Only some lines are wanted. Transcribe, exactly, the lines below from the line with "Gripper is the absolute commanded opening" up to and including the line with "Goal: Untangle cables".

(Records Opens)

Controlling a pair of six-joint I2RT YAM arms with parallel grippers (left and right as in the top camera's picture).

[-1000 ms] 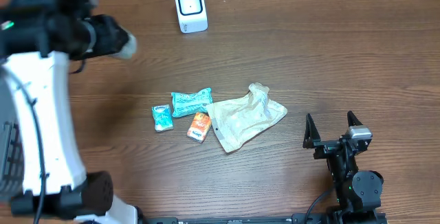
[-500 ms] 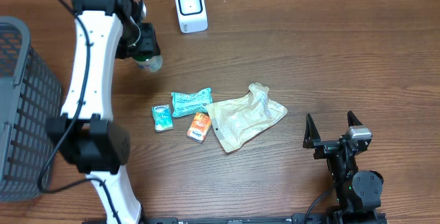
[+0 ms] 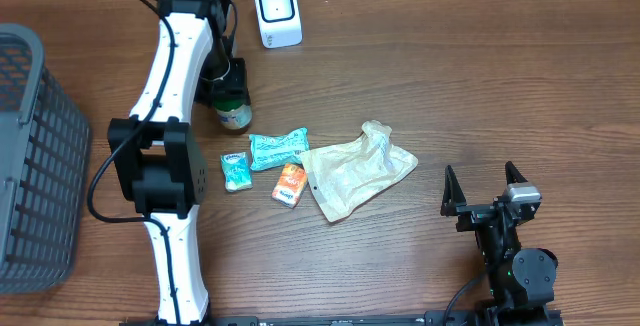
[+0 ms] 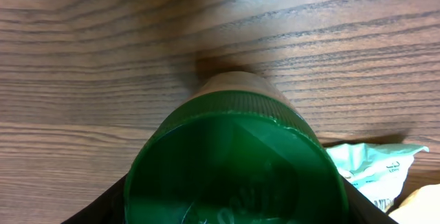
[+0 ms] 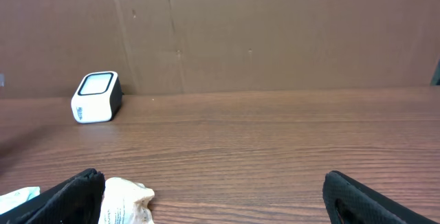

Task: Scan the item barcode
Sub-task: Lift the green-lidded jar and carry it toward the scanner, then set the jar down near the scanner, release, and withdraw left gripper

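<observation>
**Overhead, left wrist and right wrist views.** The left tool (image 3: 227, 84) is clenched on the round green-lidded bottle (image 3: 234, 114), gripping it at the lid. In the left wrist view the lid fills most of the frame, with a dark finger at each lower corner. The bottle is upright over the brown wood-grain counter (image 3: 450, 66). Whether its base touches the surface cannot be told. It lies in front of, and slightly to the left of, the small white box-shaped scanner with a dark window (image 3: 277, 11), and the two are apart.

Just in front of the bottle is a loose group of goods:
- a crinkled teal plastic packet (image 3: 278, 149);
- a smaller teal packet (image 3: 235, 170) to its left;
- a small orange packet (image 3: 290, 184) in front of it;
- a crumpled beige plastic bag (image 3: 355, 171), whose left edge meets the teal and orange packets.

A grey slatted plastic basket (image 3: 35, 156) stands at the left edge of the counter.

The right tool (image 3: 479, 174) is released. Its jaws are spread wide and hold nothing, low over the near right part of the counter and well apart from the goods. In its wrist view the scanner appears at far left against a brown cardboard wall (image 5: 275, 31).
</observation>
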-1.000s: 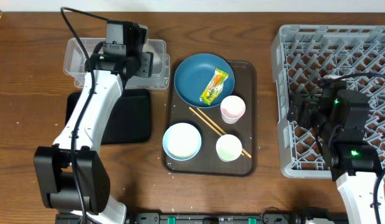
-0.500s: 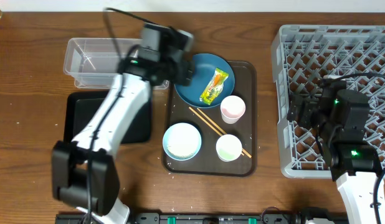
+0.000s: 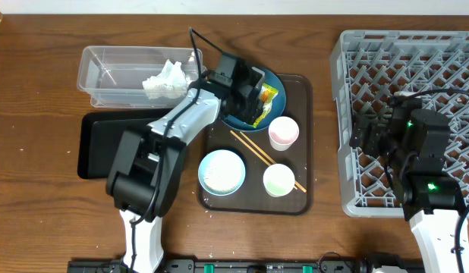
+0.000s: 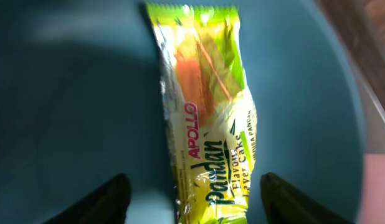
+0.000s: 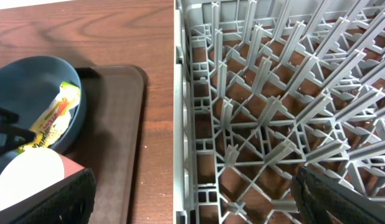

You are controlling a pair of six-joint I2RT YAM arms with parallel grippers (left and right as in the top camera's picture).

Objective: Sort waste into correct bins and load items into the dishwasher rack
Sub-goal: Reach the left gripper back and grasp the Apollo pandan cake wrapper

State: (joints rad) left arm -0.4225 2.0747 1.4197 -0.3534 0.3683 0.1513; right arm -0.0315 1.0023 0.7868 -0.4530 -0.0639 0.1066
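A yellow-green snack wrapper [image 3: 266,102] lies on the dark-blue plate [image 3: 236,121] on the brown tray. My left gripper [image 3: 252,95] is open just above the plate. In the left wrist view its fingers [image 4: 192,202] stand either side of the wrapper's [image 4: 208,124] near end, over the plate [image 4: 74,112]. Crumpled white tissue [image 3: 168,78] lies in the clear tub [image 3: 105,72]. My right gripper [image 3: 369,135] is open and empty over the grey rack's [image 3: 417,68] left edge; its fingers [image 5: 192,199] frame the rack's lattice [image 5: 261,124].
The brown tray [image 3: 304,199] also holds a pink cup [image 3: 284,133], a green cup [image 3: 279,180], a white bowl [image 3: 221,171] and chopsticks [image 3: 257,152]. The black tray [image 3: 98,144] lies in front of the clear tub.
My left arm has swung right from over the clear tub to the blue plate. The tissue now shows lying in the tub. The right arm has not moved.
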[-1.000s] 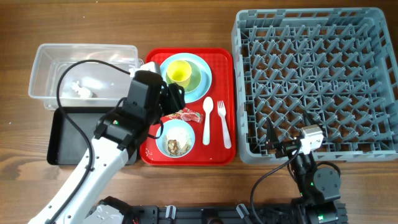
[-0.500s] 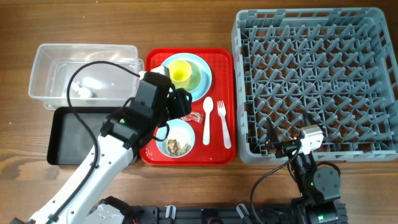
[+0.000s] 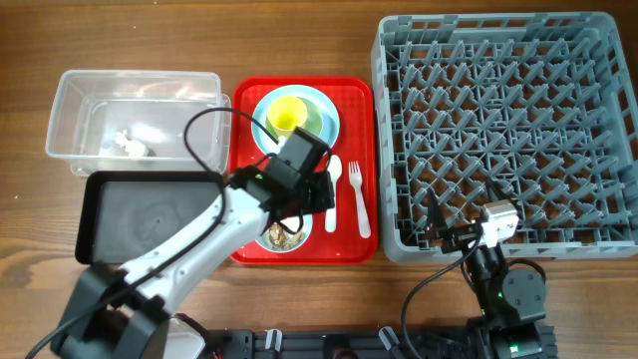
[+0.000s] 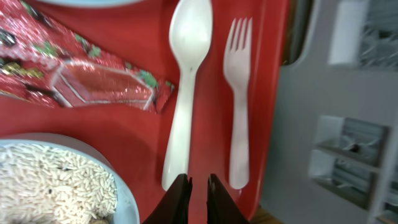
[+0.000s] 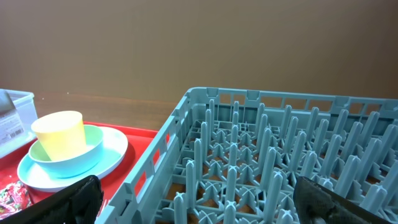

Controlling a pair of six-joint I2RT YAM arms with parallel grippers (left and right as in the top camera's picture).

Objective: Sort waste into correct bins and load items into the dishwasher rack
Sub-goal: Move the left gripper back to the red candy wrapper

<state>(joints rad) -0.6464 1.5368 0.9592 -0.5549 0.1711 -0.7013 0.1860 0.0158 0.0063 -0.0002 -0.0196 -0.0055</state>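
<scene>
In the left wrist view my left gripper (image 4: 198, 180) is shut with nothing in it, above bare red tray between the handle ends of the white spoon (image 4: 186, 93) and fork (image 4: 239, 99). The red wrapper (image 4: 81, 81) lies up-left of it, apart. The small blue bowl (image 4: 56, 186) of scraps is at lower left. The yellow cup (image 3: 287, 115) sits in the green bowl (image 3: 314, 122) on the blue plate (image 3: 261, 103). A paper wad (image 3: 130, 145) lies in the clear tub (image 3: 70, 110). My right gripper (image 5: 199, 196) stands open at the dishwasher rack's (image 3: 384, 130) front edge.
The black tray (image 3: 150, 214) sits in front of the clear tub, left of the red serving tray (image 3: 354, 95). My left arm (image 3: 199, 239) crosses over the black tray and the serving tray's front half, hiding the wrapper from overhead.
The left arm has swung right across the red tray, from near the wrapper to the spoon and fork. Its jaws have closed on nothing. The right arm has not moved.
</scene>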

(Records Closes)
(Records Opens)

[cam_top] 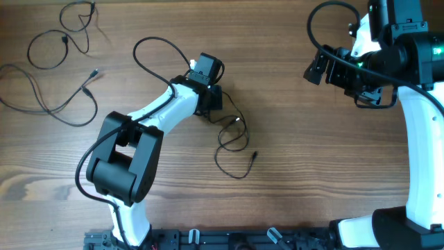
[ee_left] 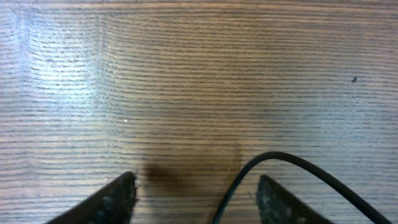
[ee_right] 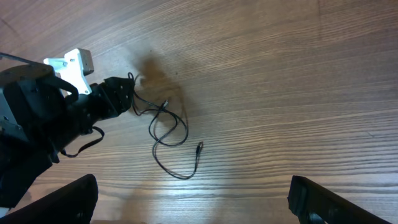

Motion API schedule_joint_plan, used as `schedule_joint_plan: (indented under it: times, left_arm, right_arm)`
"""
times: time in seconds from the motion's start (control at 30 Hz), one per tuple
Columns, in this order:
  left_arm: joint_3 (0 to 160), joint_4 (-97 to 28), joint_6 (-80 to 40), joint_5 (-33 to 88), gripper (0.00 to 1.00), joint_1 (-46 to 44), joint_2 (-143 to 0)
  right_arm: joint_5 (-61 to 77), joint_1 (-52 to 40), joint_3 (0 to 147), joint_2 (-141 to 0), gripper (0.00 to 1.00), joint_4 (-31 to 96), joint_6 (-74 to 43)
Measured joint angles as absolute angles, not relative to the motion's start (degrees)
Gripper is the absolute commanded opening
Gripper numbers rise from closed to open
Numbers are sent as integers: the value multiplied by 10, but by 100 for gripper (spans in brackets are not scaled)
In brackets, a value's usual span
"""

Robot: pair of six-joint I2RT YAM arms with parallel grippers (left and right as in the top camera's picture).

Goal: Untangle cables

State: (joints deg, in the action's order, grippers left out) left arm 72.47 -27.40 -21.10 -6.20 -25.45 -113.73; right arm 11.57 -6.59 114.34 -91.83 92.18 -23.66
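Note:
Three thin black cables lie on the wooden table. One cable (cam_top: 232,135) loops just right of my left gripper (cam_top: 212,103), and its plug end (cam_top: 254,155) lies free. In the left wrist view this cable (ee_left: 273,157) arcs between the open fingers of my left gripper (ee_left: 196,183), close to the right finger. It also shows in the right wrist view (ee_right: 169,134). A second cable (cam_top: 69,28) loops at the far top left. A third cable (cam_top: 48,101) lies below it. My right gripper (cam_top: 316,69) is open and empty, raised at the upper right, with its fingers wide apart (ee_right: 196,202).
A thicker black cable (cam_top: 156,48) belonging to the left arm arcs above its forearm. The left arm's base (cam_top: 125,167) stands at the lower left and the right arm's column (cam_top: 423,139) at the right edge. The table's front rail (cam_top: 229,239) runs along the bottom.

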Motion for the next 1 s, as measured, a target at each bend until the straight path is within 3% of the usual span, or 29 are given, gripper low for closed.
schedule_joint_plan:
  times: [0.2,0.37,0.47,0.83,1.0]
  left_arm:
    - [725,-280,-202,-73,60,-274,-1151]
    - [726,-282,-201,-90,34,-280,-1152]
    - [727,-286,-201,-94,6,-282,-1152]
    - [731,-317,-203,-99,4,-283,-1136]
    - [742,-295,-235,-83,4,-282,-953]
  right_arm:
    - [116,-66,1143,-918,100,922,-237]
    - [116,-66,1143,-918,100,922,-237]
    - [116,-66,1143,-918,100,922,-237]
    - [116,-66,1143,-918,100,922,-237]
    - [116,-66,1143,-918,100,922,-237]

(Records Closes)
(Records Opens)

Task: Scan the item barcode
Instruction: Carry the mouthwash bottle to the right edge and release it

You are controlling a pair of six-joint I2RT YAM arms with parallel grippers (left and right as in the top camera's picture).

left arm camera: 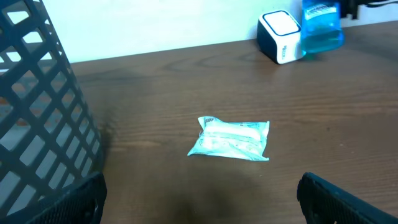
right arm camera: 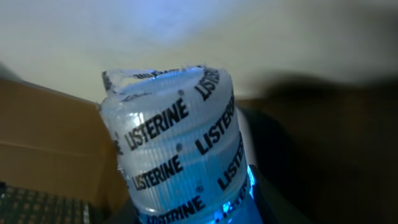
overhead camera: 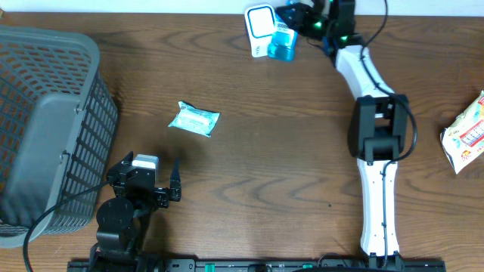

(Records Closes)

Task response:
Gripper is the absolute commanded opening
Gripper numbers rise from closed to open
Numbers are sent as integers: the value multiplied by 10, but by 100 for gripper (spans in brackets are not scaled)
In brackets, a value's usual span
"""

Robot: pair of six-joint I2RT YAM arms with parallel grippers (left and right as in the top camera's picture).

Goal: Untangle cables

That finishes the output.